**Task directions:**
Your reply should be a single number, the count of lines in the records that contain "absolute".
▽
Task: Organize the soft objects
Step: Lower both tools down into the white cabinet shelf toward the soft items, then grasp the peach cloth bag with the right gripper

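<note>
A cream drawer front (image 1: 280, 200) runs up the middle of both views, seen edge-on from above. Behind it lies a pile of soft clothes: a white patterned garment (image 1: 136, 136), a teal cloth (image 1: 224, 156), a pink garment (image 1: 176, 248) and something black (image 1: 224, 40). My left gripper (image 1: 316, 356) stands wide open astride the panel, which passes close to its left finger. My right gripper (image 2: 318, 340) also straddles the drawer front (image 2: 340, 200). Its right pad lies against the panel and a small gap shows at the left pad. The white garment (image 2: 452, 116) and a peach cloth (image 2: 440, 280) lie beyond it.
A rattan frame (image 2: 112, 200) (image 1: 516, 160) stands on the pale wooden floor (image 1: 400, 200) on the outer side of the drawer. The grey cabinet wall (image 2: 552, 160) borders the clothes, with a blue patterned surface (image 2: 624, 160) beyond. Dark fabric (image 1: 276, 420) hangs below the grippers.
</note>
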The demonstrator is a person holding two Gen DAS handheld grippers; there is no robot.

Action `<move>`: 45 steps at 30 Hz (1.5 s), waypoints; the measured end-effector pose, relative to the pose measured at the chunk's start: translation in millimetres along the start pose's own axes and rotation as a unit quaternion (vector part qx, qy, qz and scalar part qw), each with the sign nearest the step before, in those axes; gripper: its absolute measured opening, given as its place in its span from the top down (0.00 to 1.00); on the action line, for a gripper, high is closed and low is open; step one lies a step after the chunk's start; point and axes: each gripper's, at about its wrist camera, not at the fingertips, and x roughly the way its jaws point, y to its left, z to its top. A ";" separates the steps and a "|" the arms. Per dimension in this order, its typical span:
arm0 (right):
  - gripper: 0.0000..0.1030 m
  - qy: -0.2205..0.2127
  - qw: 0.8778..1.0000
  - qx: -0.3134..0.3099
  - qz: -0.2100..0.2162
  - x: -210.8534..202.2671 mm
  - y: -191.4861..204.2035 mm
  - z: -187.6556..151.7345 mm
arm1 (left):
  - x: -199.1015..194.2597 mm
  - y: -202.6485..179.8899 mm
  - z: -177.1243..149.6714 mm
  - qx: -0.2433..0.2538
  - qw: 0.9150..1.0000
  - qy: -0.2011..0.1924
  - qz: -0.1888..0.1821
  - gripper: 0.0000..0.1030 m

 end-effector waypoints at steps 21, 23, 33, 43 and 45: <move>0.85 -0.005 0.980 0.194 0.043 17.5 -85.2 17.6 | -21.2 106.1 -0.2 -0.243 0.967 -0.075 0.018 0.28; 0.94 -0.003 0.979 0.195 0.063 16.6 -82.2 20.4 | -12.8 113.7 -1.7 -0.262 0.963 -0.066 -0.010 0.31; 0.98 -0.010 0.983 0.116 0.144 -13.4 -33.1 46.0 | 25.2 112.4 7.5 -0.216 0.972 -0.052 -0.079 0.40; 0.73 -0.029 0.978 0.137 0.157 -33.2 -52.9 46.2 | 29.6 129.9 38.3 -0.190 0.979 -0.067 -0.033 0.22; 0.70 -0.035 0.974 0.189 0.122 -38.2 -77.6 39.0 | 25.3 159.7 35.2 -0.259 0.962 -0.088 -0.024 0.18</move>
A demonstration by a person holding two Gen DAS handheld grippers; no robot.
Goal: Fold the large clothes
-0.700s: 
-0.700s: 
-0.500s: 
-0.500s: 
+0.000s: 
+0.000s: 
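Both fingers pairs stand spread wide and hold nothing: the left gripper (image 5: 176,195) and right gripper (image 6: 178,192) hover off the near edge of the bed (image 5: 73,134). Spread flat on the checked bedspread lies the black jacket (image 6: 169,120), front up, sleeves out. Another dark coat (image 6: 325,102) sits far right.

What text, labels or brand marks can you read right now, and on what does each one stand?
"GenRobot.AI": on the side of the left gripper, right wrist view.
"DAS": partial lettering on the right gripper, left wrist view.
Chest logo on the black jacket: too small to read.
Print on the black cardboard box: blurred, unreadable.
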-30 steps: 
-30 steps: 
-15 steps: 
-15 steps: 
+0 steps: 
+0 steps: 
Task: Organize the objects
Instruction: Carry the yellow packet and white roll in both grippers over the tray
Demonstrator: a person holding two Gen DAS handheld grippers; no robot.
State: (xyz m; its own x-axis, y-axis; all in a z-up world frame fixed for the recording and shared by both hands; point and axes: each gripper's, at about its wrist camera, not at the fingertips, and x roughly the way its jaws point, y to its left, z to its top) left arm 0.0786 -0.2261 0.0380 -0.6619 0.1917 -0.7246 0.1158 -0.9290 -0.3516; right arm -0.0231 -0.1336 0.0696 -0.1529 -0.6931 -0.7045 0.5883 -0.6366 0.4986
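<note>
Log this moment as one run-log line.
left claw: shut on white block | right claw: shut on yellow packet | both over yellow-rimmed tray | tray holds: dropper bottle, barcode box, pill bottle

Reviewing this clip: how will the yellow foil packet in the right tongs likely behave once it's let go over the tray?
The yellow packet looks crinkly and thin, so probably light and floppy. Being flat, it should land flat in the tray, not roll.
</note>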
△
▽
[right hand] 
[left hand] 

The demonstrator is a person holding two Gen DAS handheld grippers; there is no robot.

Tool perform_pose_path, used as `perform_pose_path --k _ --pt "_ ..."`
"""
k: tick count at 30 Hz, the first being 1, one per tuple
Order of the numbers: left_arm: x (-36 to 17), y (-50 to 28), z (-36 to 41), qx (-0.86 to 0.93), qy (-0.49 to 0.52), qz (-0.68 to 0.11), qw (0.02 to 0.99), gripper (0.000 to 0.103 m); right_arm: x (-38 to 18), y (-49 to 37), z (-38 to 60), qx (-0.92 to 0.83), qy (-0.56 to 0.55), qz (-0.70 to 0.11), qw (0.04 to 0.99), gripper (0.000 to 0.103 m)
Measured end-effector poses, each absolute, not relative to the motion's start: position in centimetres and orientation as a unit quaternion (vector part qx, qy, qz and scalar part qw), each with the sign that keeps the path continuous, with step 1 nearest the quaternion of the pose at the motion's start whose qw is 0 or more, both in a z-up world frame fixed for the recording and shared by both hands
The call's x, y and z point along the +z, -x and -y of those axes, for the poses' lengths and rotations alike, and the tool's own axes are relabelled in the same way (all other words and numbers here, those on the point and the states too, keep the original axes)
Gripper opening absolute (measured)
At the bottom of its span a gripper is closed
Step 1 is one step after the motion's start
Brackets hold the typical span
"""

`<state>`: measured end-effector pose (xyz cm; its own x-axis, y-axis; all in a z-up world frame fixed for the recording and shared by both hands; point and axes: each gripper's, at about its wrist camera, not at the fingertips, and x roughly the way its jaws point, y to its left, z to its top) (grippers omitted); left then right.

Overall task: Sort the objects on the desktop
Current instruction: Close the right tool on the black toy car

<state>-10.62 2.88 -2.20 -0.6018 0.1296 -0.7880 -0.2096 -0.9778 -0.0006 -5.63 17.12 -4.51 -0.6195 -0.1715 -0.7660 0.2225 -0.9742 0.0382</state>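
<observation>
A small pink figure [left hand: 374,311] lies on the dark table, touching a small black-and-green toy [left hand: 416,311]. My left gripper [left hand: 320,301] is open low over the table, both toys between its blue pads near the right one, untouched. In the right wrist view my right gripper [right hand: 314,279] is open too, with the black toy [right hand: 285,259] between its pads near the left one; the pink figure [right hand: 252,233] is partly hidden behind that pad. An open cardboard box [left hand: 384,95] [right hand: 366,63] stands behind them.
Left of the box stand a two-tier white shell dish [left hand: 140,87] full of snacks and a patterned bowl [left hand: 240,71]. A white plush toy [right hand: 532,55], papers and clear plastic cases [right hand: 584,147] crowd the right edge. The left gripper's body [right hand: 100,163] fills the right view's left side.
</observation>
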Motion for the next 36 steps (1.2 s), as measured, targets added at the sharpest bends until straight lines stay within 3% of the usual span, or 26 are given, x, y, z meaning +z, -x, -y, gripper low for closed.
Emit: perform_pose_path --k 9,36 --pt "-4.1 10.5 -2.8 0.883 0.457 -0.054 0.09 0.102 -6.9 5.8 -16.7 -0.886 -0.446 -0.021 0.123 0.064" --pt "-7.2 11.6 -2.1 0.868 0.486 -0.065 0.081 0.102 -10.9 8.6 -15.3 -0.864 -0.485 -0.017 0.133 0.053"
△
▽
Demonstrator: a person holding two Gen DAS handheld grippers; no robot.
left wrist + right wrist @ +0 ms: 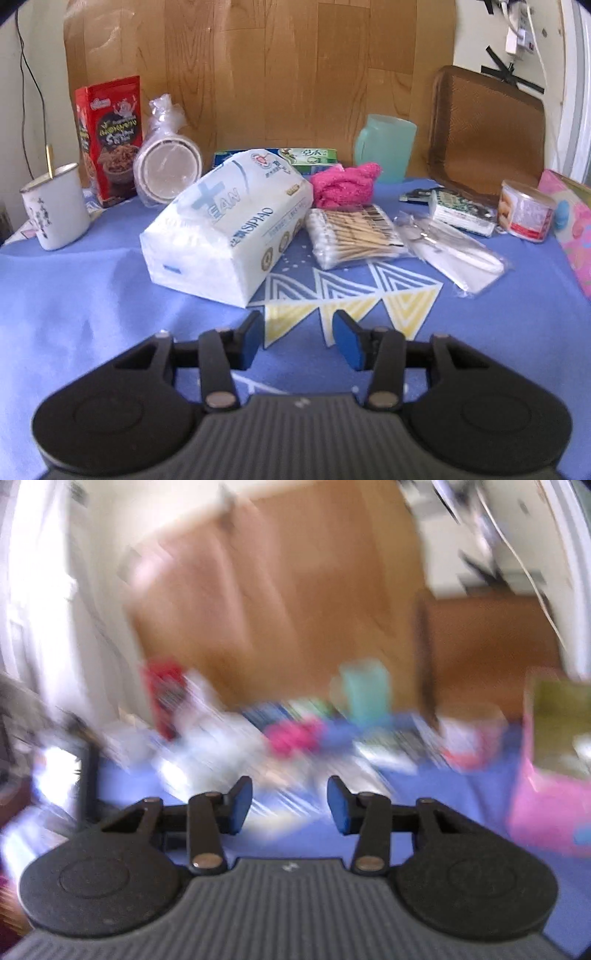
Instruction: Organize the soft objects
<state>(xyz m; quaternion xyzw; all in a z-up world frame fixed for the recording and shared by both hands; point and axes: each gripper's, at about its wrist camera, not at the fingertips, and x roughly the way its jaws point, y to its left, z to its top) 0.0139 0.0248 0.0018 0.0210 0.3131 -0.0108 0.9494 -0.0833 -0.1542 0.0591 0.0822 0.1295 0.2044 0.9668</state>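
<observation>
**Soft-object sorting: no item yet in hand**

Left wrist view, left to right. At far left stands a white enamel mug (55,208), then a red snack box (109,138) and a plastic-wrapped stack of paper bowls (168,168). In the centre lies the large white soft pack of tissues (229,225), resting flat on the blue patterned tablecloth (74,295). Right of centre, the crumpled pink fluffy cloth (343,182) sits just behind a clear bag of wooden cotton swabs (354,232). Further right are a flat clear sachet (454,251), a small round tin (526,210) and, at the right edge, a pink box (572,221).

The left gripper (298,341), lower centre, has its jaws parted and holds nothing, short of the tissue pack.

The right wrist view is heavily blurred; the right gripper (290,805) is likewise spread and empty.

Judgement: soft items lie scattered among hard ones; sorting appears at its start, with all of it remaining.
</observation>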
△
**Output below:**
3